Toute vêtue de noir, avec une veste dorée qui se mariait bien à celle des musiciens, elle apparait sur la scène et c’était parti pour les ululations dans la salle, ce cri de célébration, dès les premières notes.
Les musiciens étaient également choristes, ce qui rajoutait de l’intensité au spectacle et contrastait avec la voix mielleuse de Lamia. On lui met le drapeau d’Algérie sur les épaules dès la première chanson, qu’elle dépose ensuite pour le reste du concert.
« Ce soir est encore plus spécial puisque c’est la date si chère à notre cœur, la journée qui symbolise le courage, la résistance, la soif de liberté pour notre chère Algérie », évoquant le début de la guerre d’Algérie.
Certaines chansons débutent uniquement avec l’oud, alors que d’autres commencent avec la flûte ou le piano, avant que les autres instruments s’insèrent les uns après les autres. Nous avons eu droit à un enchainement de plusieurs classiques de la musique algérienne que la salle connaissait par cœur. Alors que les places sont assises au National, plusieurs se sont mis debout pour danser, tellement l’envie était forte.
La salle était quasiment pleine, avec des spectateurs de tous âges mais principalement dans la quarantaine et au-delà.

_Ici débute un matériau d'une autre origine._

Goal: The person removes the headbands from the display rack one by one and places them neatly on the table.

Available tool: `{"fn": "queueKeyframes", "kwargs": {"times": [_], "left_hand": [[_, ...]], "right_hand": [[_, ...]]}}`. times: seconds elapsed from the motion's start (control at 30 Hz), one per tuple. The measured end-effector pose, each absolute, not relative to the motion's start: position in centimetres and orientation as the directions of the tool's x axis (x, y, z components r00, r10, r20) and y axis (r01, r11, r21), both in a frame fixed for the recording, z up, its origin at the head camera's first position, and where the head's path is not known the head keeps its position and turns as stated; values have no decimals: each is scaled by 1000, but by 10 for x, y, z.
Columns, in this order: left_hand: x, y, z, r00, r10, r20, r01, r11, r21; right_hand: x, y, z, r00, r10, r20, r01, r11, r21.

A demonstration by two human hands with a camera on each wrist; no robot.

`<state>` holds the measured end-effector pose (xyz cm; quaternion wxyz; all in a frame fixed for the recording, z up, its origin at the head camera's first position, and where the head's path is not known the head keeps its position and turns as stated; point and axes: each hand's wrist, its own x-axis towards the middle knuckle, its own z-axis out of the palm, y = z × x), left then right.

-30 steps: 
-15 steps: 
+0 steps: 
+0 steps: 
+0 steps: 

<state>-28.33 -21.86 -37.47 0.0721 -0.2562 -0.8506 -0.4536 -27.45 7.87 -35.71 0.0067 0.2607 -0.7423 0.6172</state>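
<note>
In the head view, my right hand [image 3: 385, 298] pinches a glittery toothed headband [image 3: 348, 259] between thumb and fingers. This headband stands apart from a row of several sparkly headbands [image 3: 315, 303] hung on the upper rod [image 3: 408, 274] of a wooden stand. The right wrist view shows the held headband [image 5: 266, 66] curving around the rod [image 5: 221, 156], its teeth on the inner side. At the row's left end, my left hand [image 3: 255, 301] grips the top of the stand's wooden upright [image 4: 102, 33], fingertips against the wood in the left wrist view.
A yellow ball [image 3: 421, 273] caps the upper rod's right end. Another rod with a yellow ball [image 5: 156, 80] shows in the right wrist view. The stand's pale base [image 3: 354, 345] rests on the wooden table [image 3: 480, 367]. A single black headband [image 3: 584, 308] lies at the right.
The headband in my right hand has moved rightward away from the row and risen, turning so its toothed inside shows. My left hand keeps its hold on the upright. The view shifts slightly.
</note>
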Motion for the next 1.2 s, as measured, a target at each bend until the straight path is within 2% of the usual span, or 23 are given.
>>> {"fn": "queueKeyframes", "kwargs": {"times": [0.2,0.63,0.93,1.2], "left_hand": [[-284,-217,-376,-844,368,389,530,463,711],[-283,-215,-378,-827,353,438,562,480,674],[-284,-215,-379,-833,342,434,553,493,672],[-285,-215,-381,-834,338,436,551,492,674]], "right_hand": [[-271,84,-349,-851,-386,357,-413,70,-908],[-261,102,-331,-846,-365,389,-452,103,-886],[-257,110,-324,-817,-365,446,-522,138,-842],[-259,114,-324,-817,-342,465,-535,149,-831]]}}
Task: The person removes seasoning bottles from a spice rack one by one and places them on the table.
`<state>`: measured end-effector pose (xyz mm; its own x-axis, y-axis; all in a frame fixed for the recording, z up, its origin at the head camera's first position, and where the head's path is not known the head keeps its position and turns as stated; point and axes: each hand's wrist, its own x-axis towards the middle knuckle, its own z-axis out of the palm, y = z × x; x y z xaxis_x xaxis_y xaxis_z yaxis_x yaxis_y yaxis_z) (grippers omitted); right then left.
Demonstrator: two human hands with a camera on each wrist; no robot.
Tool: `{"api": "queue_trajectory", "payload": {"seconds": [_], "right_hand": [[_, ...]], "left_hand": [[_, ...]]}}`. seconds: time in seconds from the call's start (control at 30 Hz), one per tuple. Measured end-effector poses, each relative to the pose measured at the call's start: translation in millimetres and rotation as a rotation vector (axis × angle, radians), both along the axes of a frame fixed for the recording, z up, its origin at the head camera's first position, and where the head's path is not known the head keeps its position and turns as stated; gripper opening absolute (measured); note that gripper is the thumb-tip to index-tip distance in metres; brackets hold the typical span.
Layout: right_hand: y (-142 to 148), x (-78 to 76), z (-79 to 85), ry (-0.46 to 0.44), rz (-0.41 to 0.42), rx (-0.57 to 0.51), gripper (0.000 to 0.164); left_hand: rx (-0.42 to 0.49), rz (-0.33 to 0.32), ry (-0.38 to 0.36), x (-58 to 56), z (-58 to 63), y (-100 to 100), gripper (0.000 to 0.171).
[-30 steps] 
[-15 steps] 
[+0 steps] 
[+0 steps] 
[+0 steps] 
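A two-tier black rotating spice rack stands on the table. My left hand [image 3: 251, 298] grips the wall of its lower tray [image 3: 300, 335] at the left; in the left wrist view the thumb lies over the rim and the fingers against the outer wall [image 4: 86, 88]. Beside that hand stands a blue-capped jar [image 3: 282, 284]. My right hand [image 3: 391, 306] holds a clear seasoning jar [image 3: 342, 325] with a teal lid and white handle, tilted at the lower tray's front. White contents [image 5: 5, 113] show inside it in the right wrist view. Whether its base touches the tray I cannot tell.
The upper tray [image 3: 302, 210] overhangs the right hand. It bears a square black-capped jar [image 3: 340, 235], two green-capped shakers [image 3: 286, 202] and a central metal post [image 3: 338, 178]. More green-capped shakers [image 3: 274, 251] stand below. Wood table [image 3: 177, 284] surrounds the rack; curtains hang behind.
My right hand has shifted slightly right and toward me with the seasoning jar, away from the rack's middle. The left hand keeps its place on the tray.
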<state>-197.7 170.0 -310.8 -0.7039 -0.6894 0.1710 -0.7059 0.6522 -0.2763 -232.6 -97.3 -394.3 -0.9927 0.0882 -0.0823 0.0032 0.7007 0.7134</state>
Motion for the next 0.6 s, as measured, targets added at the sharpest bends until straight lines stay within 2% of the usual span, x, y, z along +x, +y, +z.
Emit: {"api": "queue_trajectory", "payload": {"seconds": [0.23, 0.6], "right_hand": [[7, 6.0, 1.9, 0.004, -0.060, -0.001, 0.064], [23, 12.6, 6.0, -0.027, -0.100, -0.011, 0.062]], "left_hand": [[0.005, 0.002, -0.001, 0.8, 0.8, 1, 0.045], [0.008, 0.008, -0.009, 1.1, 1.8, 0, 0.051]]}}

Ses chansons parlent beaucoup de l’Algérie mais aussi d’amour, de ce que j’ai pu en tirer avec le peu d’arabe qu’il me reste.
Lamia s’adresse principalement en français à son public mais le fait également en arabe, rajoutant quelques blagues au détour. Alors qu’elle est plutôt dans la retenue durant les premières chansons du spectacle, on sent qu’elle se dégourdi de plus en plus et se met même à faire des pas de danse par moments.
La soirée devient de plus en plus festive après le court entracte. « On va faire un programme très nostalgique », annonce-t-elle à son public avant d’entamer une chanson en français aux allures de boléro mais chantée à la façon orientale, débutant avec un solo de piano.
« J’avais peur de venir à Montréal, je me demandais s’il y aurait du monde. Mais là, ça me donne envie de revenir », avoue-t-elle.
Elle reprend la fameuse chanson « Historia de amor », qu’elle chante en espagnol et en arabe avec beaucoup de justesse. Certaines chansons débutent calmement, s’accélèrent au fur et à mesure tout en rajoutant les applaudissements et les ululations de la foule pour arriver à un bouquet final explosif. Parmi les reprises qui ont été appréciées, figurait LA fameuse chanson de Rachid Taha, « Ya Rayah », Lamia laissant le public chanter à sa place. Les danseurs deviennent plus nombreux, quittant leur siège pour se rendre sur les côtés afin d’avoir plus de place pour danser.
Mais la danseuse qui a volé la vedette est une jeune fille d’une dizaine d’années qui s’est retrouvée sur la scène à la toute fin du spectacle et qui s’est mise à danser avec classe et beaucoup d’assurance. Elle a également eu droit à un drapeau algérien autour des épaules, comme si le flambeau lui était passé.